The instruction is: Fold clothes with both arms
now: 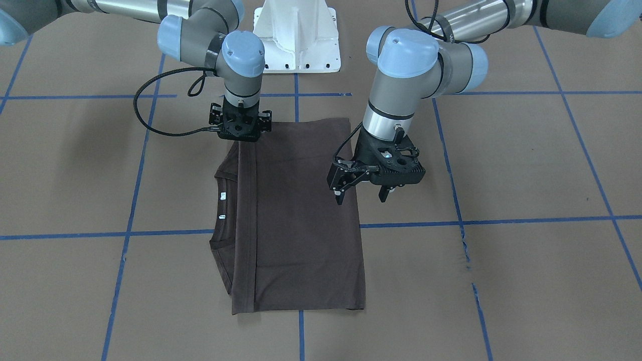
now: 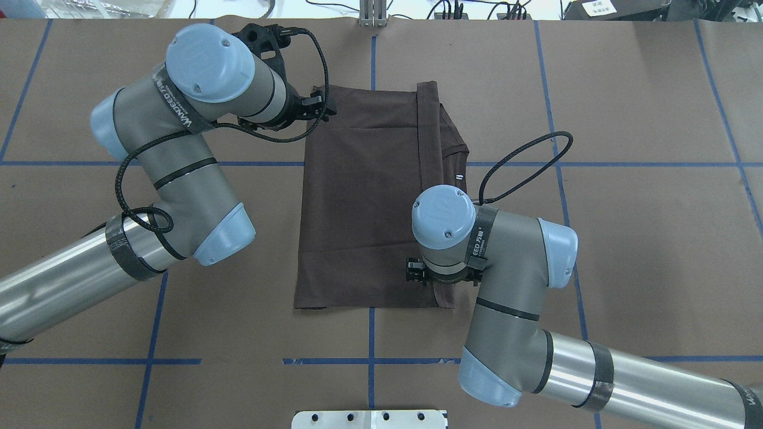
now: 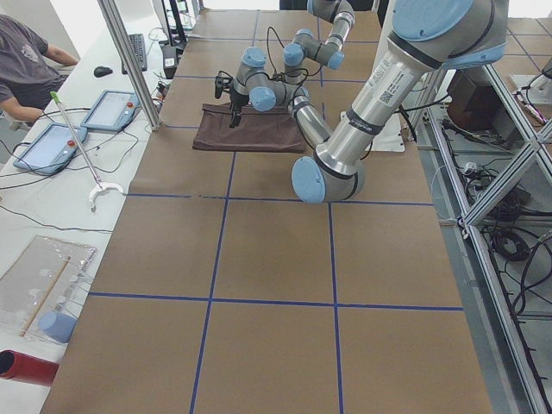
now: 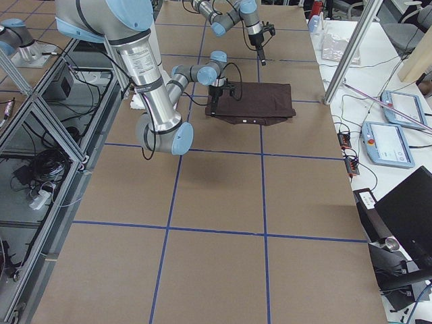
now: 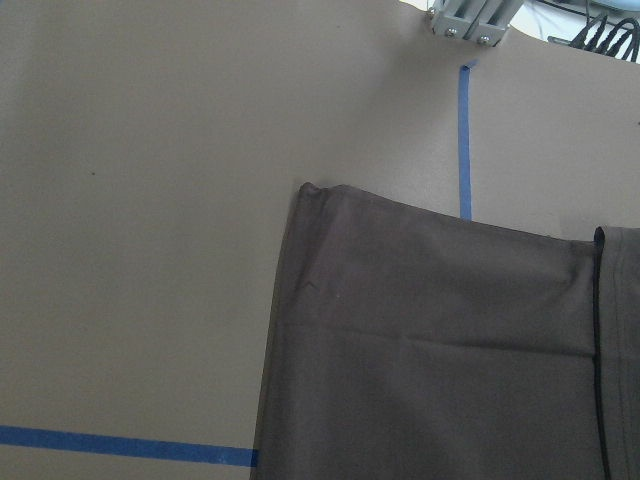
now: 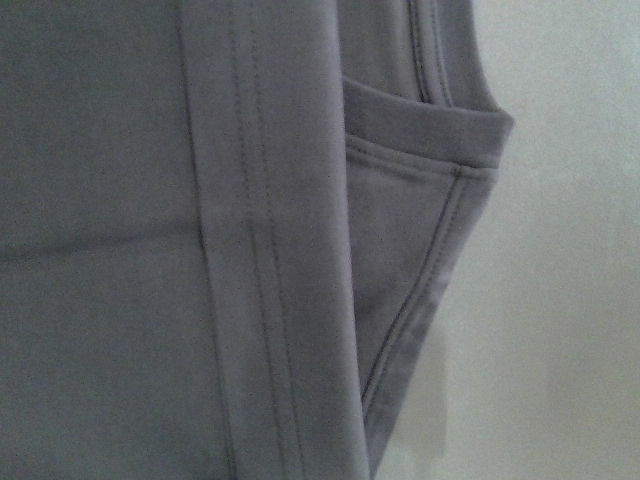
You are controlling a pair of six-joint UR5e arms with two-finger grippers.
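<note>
- The left gripper (image 1: 361, 194) hangs above the T-shirt's far left corner, clear of the cloth, fingers spread wide and holding nothing.
- The T-shirt (image 2: 357, 208) lies flat on the table (image 2: 644, 238), folded into a rectangle, with its collar showing along the right edge.
- The right gripper (image 1: 241, 128) points straight down at the near right corner. Its fingers are hidden, so their spread cannot be told.

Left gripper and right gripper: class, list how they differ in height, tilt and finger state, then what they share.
Height: the left gripper hangs well above one corner of the T-shirt; the right gripper sits low by the opposite corner.
Tilt: the left gripper leans; the right gripper points straight down.
Fingers: the left gripper's are apart; the right gripper's are hidden.
Shared: both are black, at the same T-shirt.
</note>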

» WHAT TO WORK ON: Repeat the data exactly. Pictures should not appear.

» TASK OUTPUT:
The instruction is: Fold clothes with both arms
now: 
now: 
now: 
now: 
now: 
now: 
You are controlling a pair of six-joint UR5e arms with two-finger grippers.
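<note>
- The left gripper (image 1: 361, 194) hangs above the T-shirt's far left corner, clear of the cloth, fingers spread wide and holding nothing.
- The T-shirt (image 2: 357, 208) lies flat on the table (image 2: 644, 238), folded into a rectangle, with its collar showing along the right edge.
- The right gripper (image 1: 241, 128) points straight down at the near right corner. Its fingers are hidden, so their spread cannot be told.

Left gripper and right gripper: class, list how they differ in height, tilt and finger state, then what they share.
Height: the left gripper hangs well above one corner of the T-shirt; the right gripper sits low by the opposite corner.
Tilt: the left gripper leans; the right gripper points straight down.
Fingers: the left gripper's are apart; the right gripper's are hidden.
Shared: both are black, at the same T-shirt.
</note>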

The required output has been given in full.